What to do:
For each entry, output its words exactly and leave any picture behind.

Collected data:
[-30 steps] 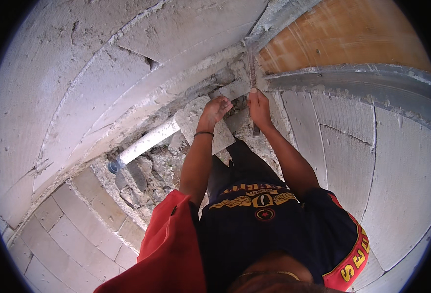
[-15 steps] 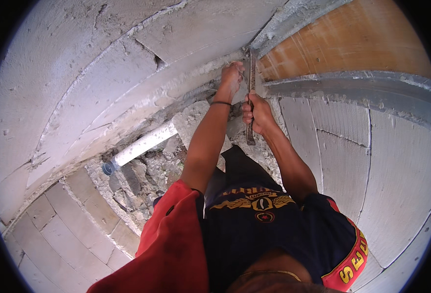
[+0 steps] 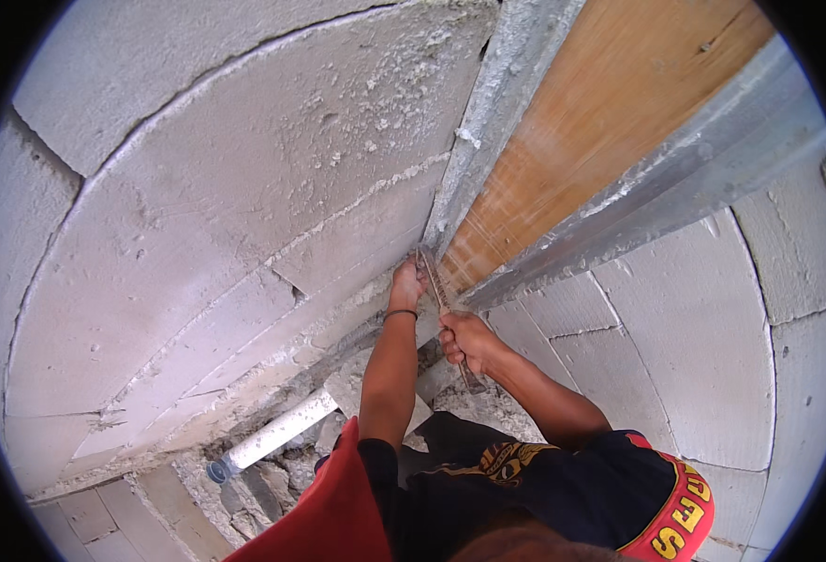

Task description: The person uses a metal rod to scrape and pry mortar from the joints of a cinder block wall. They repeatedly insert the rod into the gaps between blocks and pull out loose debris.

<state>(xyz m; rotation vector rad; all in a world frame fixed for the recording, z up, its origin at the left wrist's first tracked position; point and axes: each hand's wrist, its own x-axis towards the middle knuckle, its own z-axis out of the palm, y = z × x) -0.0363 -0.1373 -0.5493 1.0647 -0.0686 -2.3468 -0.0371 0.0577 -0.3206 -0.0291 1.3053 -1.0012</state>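
Observation:
My right hand (image 3: 466, 339) is wrapped round a long, narrow tool with a ribbed shaft (image 3: 436, 288). The shaft slants up and left from my fist, and its darker lower end sticks out below. Its upper end reaches the corner where the pale block wall (image 3: 329, 253) meets the grey metal frame (image 3: 502, 103). Just left of that end, my left hand (image 3: 407, 284) is closed with curled fingers, close against the wall and frame. What those fingers hold, if anything, is hidden.
A brown wooden panel (image 3: 600, 122) fills the metal frame. Below left, a white pipe (image 3: 282, 431) with a blue-grey end lies over broken rubble (image 3: 268, 492). Another block wall (image 3: 675, 337) rises on the right. A concrete lump (image 3: 346, 386) sits beside my left forearm.
The view has tilted upward, showing more of the frame and panel, and both hands sit lower in it. The tool's upper end now leans further left. Both grips look unchanged.

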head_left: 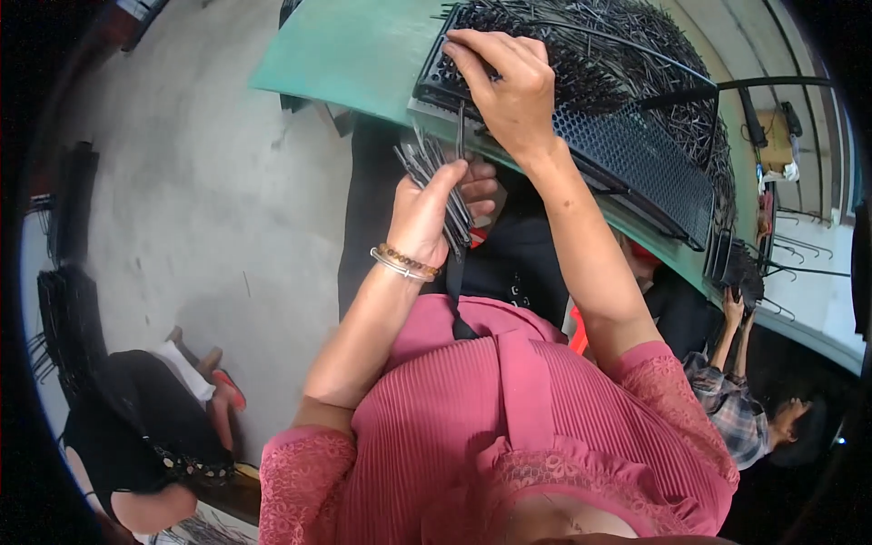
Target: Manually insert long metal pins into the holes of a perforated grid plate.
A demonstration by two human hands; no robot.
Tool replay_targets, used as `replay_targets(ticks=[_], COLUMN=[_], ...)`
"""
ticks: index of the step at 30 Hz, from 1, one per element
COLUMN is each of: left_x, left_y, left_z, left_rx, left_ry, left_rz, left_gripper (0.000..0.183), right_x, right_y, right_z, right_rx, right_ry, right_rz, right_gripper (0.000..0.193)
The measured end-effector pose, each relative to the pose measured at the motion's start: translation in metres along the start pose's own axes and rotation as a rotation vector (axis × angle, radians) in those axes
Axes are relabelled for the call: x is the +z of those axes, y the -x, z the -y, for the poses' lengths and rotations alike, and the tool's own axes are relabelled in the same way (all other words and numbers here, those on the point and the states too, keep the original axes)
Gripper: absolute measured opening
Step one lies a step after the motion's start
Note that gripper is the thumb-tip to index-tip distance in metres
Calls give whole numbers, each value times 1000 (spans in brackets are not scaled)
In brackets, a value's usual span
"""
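Observation:
My left hand is wrapped round a bundle of thin dark rods, held just below the near edge of the green table. One rod stands apart from the bunch, pointing up toward the table edge. My right hand is over the left end of a black tray with rows of holes. Its thumb and forefinger are pinched together at the tray's corner; whatever lies between them is too small to make out. Many short dark pieces stand packed in the tray beside that hand.
A large heap of dark rods lies behind a black mesh basket wall on the green table. Another person works at the table at the right. Someone else sits at the lower left, near dark stacks.

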State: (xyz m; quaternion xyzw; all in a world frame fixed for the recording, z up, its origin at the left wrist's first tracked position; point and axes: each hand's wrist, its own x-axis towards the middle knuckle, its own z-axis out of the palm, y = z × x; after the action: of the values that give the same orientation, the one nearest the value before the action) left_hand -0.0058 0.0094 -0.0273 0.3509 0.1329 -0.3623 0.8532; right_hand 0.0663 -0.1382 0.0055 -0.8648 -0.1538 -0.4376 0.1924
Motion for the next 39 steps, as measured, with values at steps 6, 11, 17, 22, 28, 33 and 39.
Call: replay_targets(ticks=[6,11,17,22,28,33,39], left_x=[-7,-5,-6,-9,-6,-10,-9], left_y=[4,5,9,10,10,6,-1], left_z=[3,6,5,6,2,0,-3], left_rx=[-9,-5,18,13,14,6,1], left_ry=[17,25,27,43,82,78,32], left_rz=[23,9,19,35,39,36,31], left_gripper=[22,22,20,20,21,23,21], right_x=[-3,-1,0,-1,-5,-2,-10], right_y=[3,7,2,1,-2,7,4], right_z=[7,4,7,8,10,13,12], right_rx=[46,19,62,38,90,8,-19], right_ry=[-10,-50,10,45,5,50,72], right_rz=[26,19,67,128,10,43,65], right_gripper=[11,9,13,15,13,11,14])
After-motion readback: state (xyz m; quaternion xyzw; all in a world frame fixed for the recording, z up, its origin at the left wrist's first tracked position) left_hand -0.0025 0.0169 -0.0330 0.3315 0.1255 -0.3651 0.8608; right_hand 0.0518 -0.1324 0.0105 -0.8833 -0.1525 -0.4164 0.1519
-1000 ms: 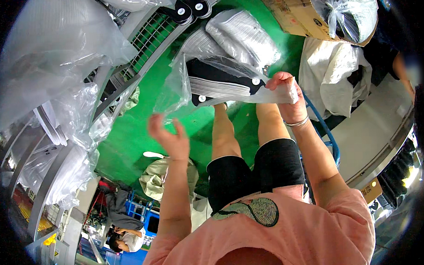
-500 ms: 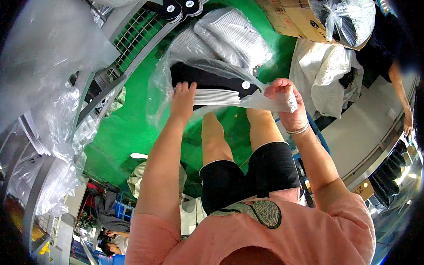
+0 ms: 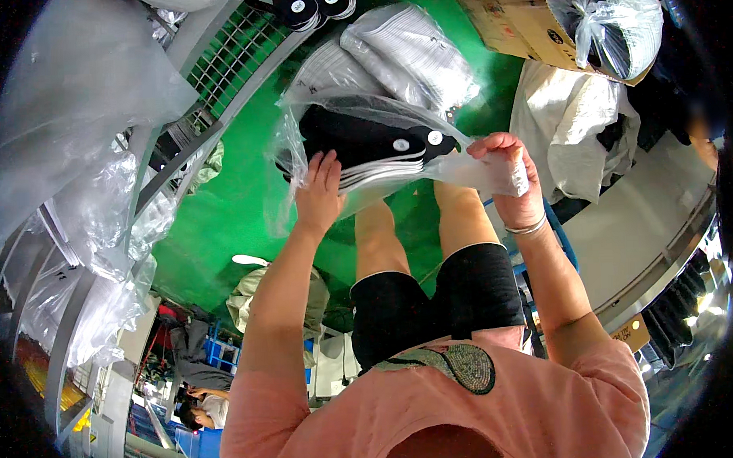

Output for this task:
[-30 steps] 
[-15 steps] 
[+0 steps] 

Task description: The person uses a metal rod to scrape and pry mortar from the joints of a cinder block wall. They repeatedly insert the rod into the gaps between blocks and pull out loose debris.

<state>(xyz m; rotation vector rad; all in a world frame fixed for the recording, z up, its origin at the left wrist's first tracked position; point and axes: each hand's wrist, its own x-axis towards the middle knuckle, its own z-axis out of the palm, y = z × x) -0.0363 -0.1373 -0.5493 1.0647 -0.0686 -2.3468 -0.0371 0.0577 -0.3206 -0.0291 1.3053 -1.0012</state>
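Observation:
My right hand (image 3: 466, 339) is wrapped round a long, narrow tool with a ribbed shaft (image 3: 436, 288). The shaft slants up and left from my fist, and its darker lower end sticks out below. Its upper end reaches the corner where the pale block wall (image 3: 329, 253) meets the grey metal frame (image 3: 502, 103). Just left of that end, my left hand (image 3: 407, 284) is closed with curled fingers, close against the wall and frame. What those fingers hold, if anything, is hidden.
A brown wooden panel (image 3: 600, 122) fills the metal frame. Below left, a white pipe (image 3: 282, 431) with a blue-grey end lies over broken rubble (image 3: 268, 492). Another block wall (image 3: 675, 337) rises on the right. A concrete lump (image 3: 346, 386) sits beside my left forearm.
The view has tilted upward, showing more of the frame and panel, and both hands sit lower in it. The tool's upper end now leans further left. Both grips look unchanged.
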
head_left: 
Target: Manually insert long metal pins into the holes of a perforated grid plate.
A demonstration by two human hands; no robot.
Tool replay_targets, used as `replay_targets(ticks=[_], COLUMN=[_], ...)`
"""
ticks: index of the step at 30 Hz, from 1, one per element
COLUMN is each of: left_x, left_y, left_z, left_rx, left_ry, left_rz, left_gripper (0.000..0.183), right_x, right_y, right_z, right_rx, right_ry, right_rz, right_gripper (0.000..0.193)
The measured end-effector pose, each relative to the pose measured at the motion's start: translation in metres along the start pose's own axes and rotation as a rotation vector (axis × angle, radians) in those axes
Axes are relabelled for the call: x is the +z of those axes, y the -x, z the -y, for the poses' lengths and rotations alike, and the tool's own axes are relabelled in the same way (all other words and numbers here, those on the point and the states too, keep the original axes)
Gripper: absolute measured opening
Step one lies a step after the motion's start
Note that gripper is the thumb-tip to index-tip distance in metres
Calls give whole numbers, each value times 1000 (spans in brackets are not scaled)
In brackets, a value's usual span
"""
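Observation:
My left hand is wrapped round a bundle of thin dark rods, held just below the near edge of the green table. One rod stands apart from the bunch, pointing up toward the table edge. My right hand is over the left end of a black tray with rows of holes. Its thumb and forefinger are pinched together at the tray's corner; whatever lies between them is too small to make out. Many short dark pieces stand packed in the tray beside that hand.
A large heap of dark rods lies behind a black mesh basket wall on the green table. Another person works at the table at the right. Someone else sits at the lower left, near dark stacks.
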
State: (xyz m; quaternion xyzw; all in a world frame fixed for the recording, z up, its origin at the left wrist's first tracked position; point and axes: each hand's wrist, its own x-axis towards the middle knuckle, its own z-axis out of the palm, y = z × x; after the action: of the values that give the same orientation, the one nearest the value before the action) left_hand -0.0058 0.0094 -0.0273 0.3509 0.1329 -0.3623 0.8532; right_hand 0.0663 -0.1382 0.0055 -0.8648 -0.1538 -0.4376 0.1924
Motion for the next 39 steps, as measured, with values at steps 6, 11, 17, 22, 28, 33 and 39.
Call: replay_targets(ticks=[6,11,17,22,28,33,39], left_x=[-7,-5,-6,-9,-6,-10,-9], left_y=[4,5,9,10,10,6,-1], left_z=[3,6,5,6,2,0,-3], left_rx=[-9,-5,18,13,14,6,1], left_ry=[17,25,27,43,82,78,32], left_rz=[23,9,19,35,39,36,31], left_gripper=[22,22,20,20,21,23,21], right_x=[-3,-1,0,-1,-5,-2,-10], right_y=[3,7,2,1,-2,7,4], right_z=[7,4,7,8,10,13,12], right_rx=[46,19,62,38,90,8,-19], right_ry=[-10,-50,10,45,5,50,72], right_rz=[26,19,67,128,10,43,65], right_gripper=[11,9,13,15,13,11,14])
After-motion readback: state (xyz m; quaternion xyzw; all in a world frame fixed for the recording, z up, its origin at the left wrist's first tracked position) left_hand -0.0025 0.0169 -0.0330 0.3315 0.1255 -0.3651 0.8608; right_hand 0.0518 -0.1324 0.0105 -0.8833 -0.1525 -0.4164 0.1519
-1000 ms: 
-500 ms: 
+0 ms: 

The answer has been fully stated.